Sesso e cultura

A proposito del nuovo calendario Pirelli, con modelle e cantanti fotografate in mezzo alle bidonville di Rio de Janeiro. Approccio progressista o sfruttamento delle debolezze di uomini e donne?
Calendario Pirelli 2013

Tempo fa la rivista americana Newsweek ha affrontato il tema dell’epidemia di dipendenza da sesso negli Stati Uniti: una volta il tipico sesso-dipendente era un uomo tra i 40 e i 50 anni, oggi invece aumentano donne, adolescenti e anziani. Uno dei motivi, secondo la rivista, è che Internet ha reso la pornografia facilmente accessibile, anonima e soprattutto gratuita.

Non a caso l’industria del sesso ha accusato il colpo, subendo un calo nei fatturati delle ditte produttrici di filmetti hard a pagamento. Secondo il settimanale, però, nonostante la liberalizzazione dei costumi, l’americano dell’era di Internet è sempre più “emotivamente frigido e socialmente isolato”.

Cercando su wikipedia, l’enciclopedia online, si scopre che “conservatori e religiosi condannano l’industria del sesso”. Questa definizione evidentemente significa che un vero progressista dovrebbe approvarla. Nel movimento femminista, sempre wikipedia ci spiega, è da tempo in corso un dibattito tra favorevoli, per cui la pornografia è un aspetto positivo della rivoluzione sessuale che ha portato alla liberazione della donna, e contrarie, per cui la pornografia si compiace solo di ridurre la donna a oggetto e merce sessuale, trasmettendone un'immagine degradata.

Ma ritorniamo all’inizio del 2012: il direttore del Centro di neuroscienze della politica alla Emory university di Atlanta, sempre negli Stati Uniti, commentando i risultati di uno studio sulle basi biologiche dei “valori inviolabili” delle persone, sottolineava come sia ormai dimostrato che cambiamenti nella cultura provocano mutamenti nei nostri cervelli, i quali a loro volta provocano cambiamenti nella cultura e così via. Non è possibile separarli.

Mi sono tornate alla mente queste notizie leggendo i quotidiani che annunciavano con enfasi l’uscita del nuovo calendario Pirelli, che propone ogni anno donne più o meno nude fotografate da grandi fotografi.

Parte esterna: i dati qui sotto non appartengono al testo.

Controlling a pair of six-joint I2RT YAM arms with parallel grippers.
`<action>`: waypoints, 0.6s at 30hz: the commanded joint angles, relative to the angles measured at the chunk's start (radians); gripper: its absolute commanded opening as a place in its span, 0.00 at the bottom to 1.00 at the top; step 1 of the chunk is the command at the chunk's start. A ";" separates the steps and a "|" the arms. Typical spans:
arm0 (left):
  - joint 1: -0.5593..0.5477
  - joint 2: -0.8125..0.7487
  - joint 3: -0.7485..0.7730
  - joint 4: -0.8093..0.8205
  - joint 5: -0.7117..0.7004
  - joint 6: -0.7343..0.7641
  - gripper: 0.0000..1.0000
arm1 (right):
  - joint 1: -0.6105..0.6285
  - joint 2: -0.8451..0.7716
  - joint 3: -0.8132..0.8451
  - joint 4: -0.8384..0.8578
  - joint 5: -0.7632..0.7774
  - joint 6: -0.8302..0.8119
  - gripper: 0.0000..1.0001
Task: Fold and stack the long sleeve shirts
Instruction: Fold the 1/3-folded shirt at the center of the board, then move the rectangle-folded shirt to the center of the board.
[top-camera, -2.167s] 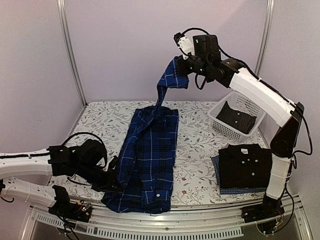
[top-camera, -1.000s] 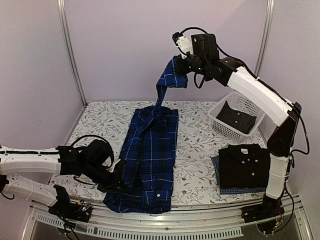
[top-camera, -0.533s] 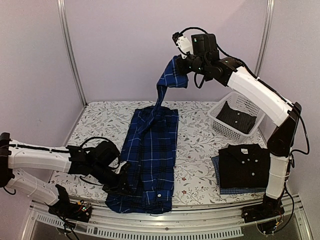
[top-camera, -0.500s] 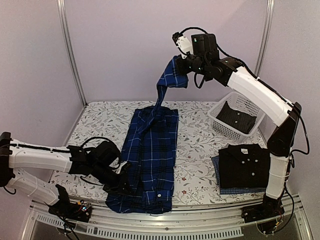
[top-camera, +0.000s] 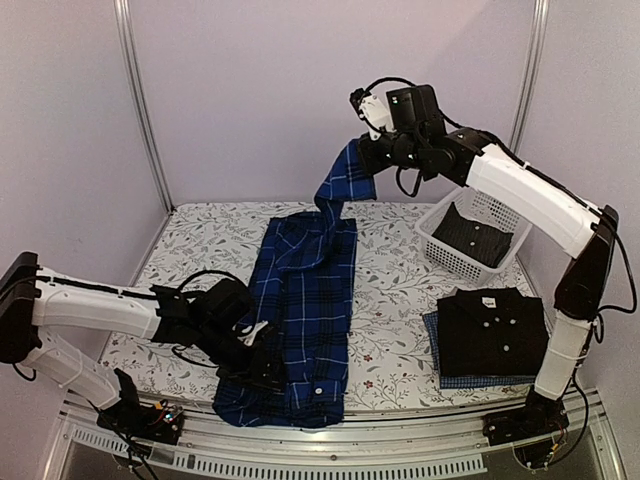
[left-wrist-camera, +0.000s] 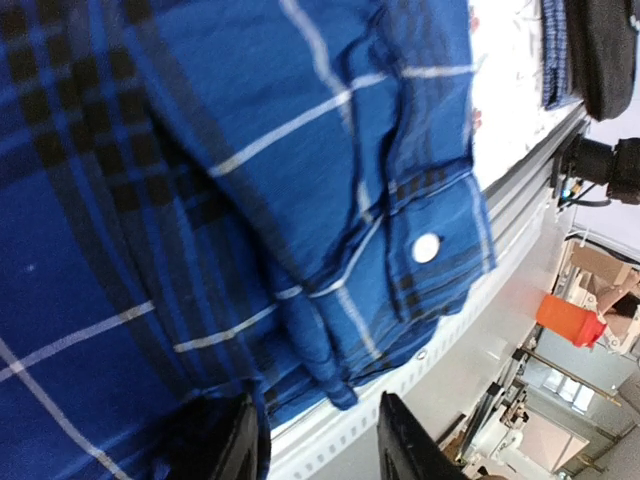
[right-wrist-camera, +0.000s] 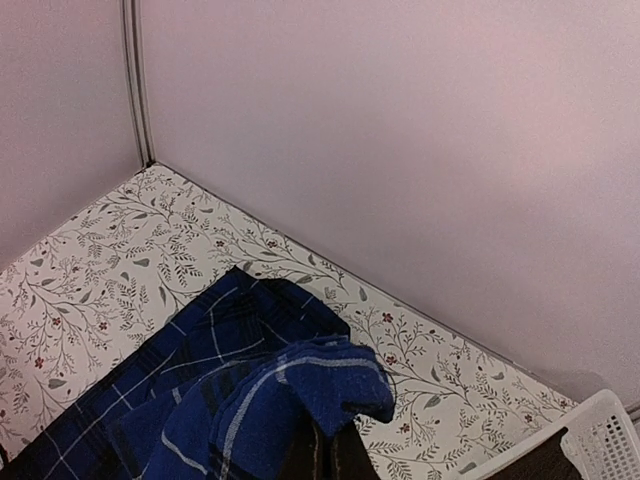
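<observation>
The dark blue plaid shirt (top-camera: 305, 300) lies lengthwise in a long strip down the middle of the table. One sleeve rises from its far end to my right gripper (top-camera: 368, 160), which is shut on the cuff high above the table. In the right wrist view the cloth (right-wrist-camera: 250, 400) bunches over the closed right gripper (right-wrist-camera: 335, 455). My left gripper (top-camera: 262, 372) rests low on the shirt's near left part. In the left wrist view it (left-wrist-camera: 320, 450) stands open, with the folded hem and a white button (left-wrist-camera: 427, 248) just beyond the fingertips (left-wrist-camera: 410, 440).
A folded black shirt (top-camera: 492, 330) lies on a blue check shirt (top-camera: 465, 381) at the front right. A white lattice basket (top-camera: 440, 250) with dark cloth (top-camera: 470, 235) stands at the back right. The table's metal front rail (top-camera: 400, 455) runs just below the plaid hem.
My left gripper has slid right along the plaid shirt's near part and opened, letting go of the cloth. The right gripper has shifted a little right and down with the sleeve.
</observation>
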 joint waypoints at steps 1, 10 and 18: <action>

In questo caso si parla di arte e non di pornografia, ma sfrutta sempre le stesse due debolezze: quella di tanti uomini, per i quali il desiderio sessuale è come una fame latente, in parte automatica, sempre pronta a risvegliarsi. E quella di alcune donne, ansiose di essere guardate, oppure costrette a vendersi per guadagnare di che vivere. Due debolezze connesse con la nostra biologia, che possono quindi essere rinforzate o rese meno opprimenti dalla cultura dominante.

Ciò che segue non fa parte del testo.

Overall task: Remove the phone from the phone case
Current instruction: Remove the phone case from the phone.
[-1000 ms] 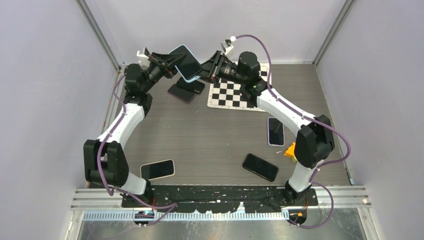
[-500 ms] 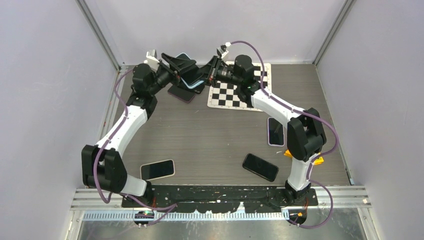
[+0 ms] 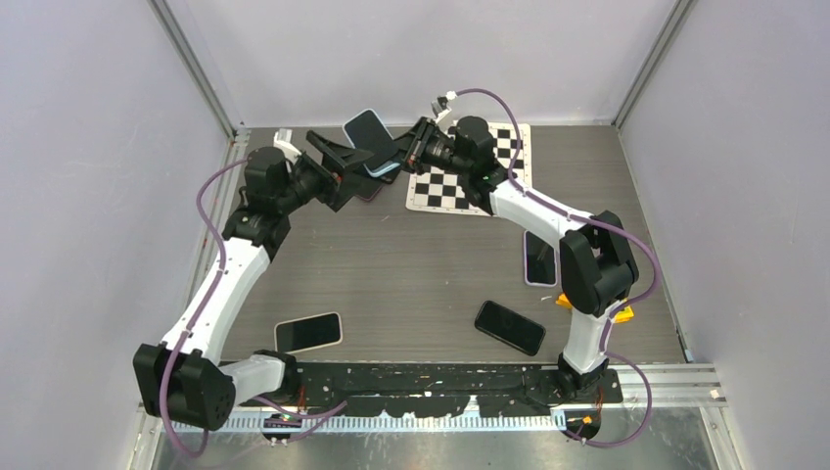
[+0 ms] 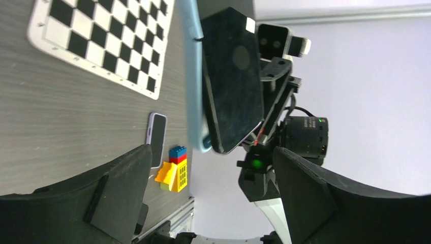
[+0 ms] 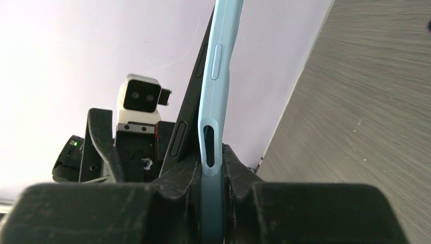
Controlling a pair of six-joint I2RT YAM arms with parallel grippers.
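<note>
Over on the left, the left gripper (image 3: 340, 155) stands wide open, both black fingers (image 4: 119, 195) splayed with nothing between them, so it holds nothing right now. Just ahead of it, up in the air over the far part of the dark wood-grain table (image 3: 411, 264), hangs the prize. The dark glossy phone (image 4: 234, 76) is peeled away from the light blue soft plastic case (image 4: 192, 76) along most of its length. There's a clear gap at the top end, while the bottom corner sits tucked in the case's lip. Moving right, the right gripper (image 5: 211, 165) is clenched hard on that bottom end of the case; whether its pads also nip the phone's corner, I cannot tell from here. So the job, as I read it, is a fresh bite for the left claw. Come in on the phone's free end, pads on the dark glass and back only, well clear of the blue lip. Then swing it off away from the case, pivoting about the tucked corner rather than dragging straight out. The right side should simply hold firm, on the case alone. Careful on the pull: a slick phone pinched near its edge can slip, and below wait the black-and-white checkerboard mat (image 3: 460, 191) and, further right, another phone lying flat (image 3: 539, 258).
</note>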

Per certi giornali il calendario Pirelli è il massimo della cultura progressista. Ma quest’anno c’è una novità: le modelle sono un po’ più vestite del solito e il servizio fotografico è stato girato nelle bidonville brasiliane, in ambienti degradati, poveri e fatiscenti. Trovata geniale, commentano entusiasti tanti osservatori. Diciamo subito che le foto sono splendide. Eppure non riesco a togliermi un velo di tristezza guardando quelle immagini. E non solo perché ritengo che sfruttare il corpo femminile sia sempre sfruttare le due debolezze di cui sopra. Non solo perché, se continuiamo a considerare la pornografia una cultura di cui compiacersi, rinforziamo proprio gli istinti che ci rendono meno liberi.

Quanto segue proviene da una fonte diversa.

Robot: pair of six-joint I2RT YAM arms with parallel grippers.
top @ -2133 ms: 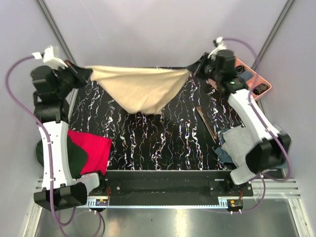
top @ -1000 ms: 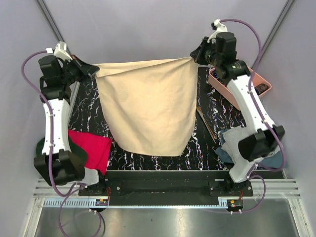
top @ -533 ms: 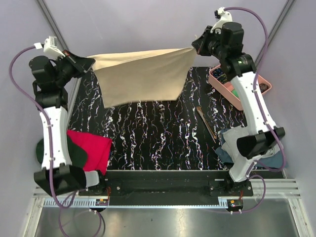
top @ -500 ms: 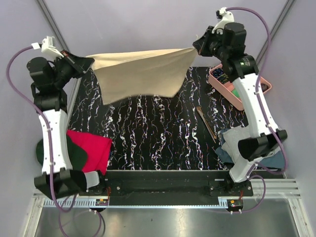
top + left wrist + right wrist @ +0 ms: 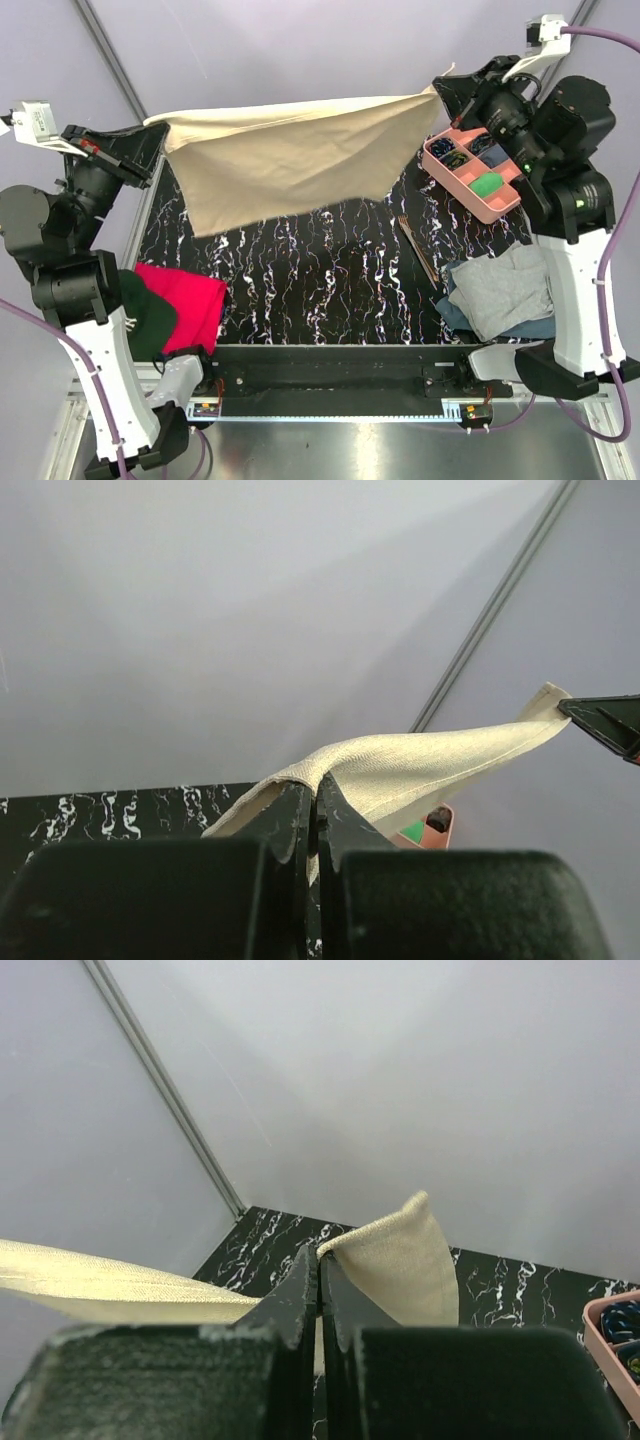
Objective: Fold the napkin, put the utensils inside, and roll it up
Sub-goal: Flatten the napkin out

Ma anche perché forse sono cambiati i tempi e i brillanti editori del calendario Pirelli non se ne sono accorti. È notizia di poche settimane fa che una delegazione spagnola si è recata in Sudamerica per chiedere aiuto in tempi di crisi. La povertà crescente ha fatto improvvisamente riprendere l’emigrazione europea, un fatto fino a pochi anni fa impensabile. Siamo noi ormai una delle zone del mondo a rischio povertà, mentre il Brasile è tra le nazioni in crescita tumultuosa. E dunque cosa farà il calendario Pirelli 2014? Avrà l’ardire di cambiare direzione? Manderà le sue modelle seminude all’Ilva di Taranto, a posare tra montagne di polvere e operai (maschi) arrabbiati per la precarietà del posto di lavoro?